Jäger will have none of this. He considers The Authoritarian Personality a left-wing “Inquisition” of conservative and middle-class values. Jäger distorts Adorno’s analysis by pretending that one of the statements (“there will always be wars and conflicts”) trumps the others, and that Adorno would classify as a warmonger anyone who affirms the reality of war. “From now on, the patriotic and anti-Communist average American was to be regarded as a potential fascist…Adorno was engaged here in politically orchestrated sociological research.” Of course, by the time Jäger reaches the 1960s he is pleased that the rebellious sons turn upon the father. For Jäger, Adorno “prepared the ground” for the notorious Commune One, a Berlin group that sought to destroy “the bourgeois family by carnevalistic means.”

His resentful politics and eagerness to indict Adorno vitiate Jäger’s “political biography.” Fortunately, two other biographies soon to appear in English do Adorno more justice, the encyclopedic Adorno by Stefan Müller-Doohm and the graceful Theodor W. Adorno: A Last Genius by Detlev Claussen. But Jäger’s book seems written to validate Adorno’s suspicion of biography as a mode to circumvent thinking. His prologue closes with the remark that “none of us can escape from the circumstances of our birth,” as if the fact that we are all born in a particular time and place proves our ideas must disappear with death. Jäger endeavors to demonstrate this, at least in regard to Adorno, but the truth lies elsewhere. The work that endures also transcends circumstances. Adorno’s work is a case in point. The uninitiated need only peruse the aphorisms of Minima Moralia or the essays in Prisms or Critical Models to encounter ideas that have lost none of their power.

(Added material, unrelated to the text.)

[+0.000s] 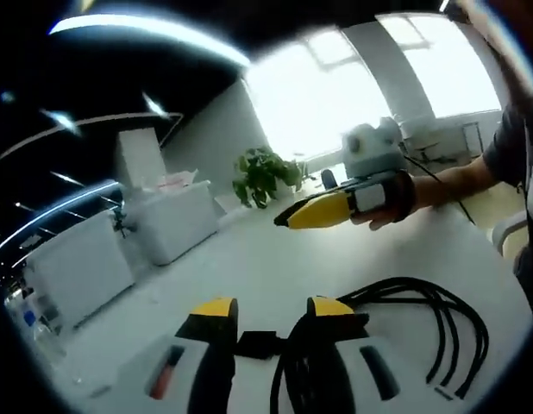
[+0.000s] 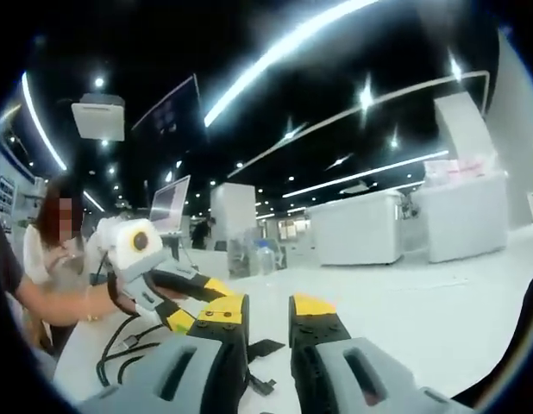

Adorno’s final writings addressed this very issue. “What once was thought cogently must be thought elsewhere, by others: this confidence accompanies even the most solitary and powerless thought.” This sentence comes from Adorno’s “Resignation,” a defense of untrammeled thinking that would be better titled “Against Resignation.” In their commitment to a critical thought that resists false optimism and quick solutions, Adorno and Marcuse converge. Marcuse called himself a “hopeless philosopher.” Yet he asserted that critical thinking harbors its own promise. To be sure, some of Marcuse’s political pieces belong to a past era; and for all his brilliance, Adorno sometimes misses the mark, but in an age of retreat, their writings aid resistance to the politics of deceit and brutality. “Thinking is not the intellectual reproduction of what already exists anyway,” Adorno wrote. Whoever believes as much, he noted, “has not resigned.” Amen.